START Data segment

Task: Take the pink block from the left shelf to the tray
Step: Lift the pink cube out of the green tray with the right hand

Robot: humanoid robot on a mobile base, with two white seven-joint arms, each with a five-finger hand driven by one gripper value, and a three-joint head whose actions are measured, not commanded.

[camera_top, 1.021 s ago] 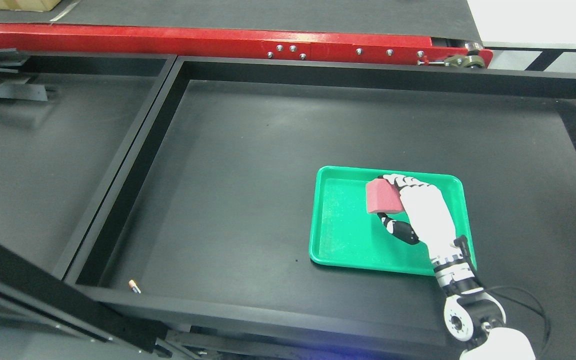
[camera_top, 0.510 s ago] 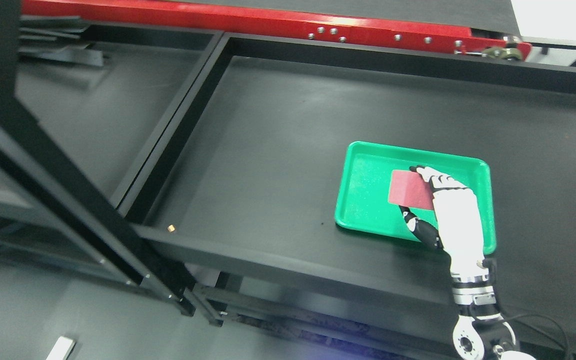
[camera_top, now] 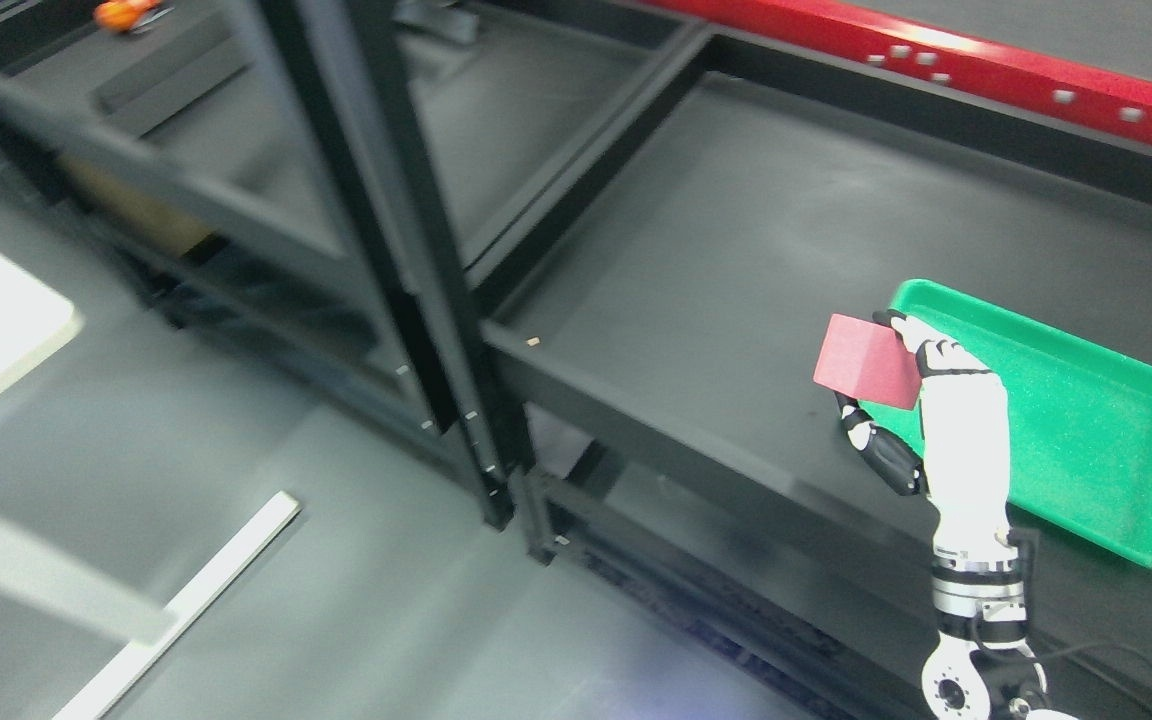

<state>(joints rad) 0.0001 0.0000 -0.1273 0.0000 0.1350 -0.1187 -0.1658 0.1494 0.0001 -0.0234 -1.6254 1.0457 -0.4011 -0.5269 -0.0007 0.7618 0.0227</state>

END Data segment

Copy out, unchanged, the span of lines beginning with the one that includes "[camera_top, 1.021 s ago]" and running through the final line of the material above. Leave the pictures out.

[camera_top, 1.021 s ago] 
[camera_top, 0.510 s ago] 
[camera_top, now] 

<state>(joints rad) 0.0001 0.0000 -0.1273 0.0000 0.1350 -0.1187 -0.1658 0.1494 0.0001 -0.0234 -1.6254 1.0457 -0.4011 -0.5269 -0.0007 0.7618 0.0227</state>

The output for this exercise is finished.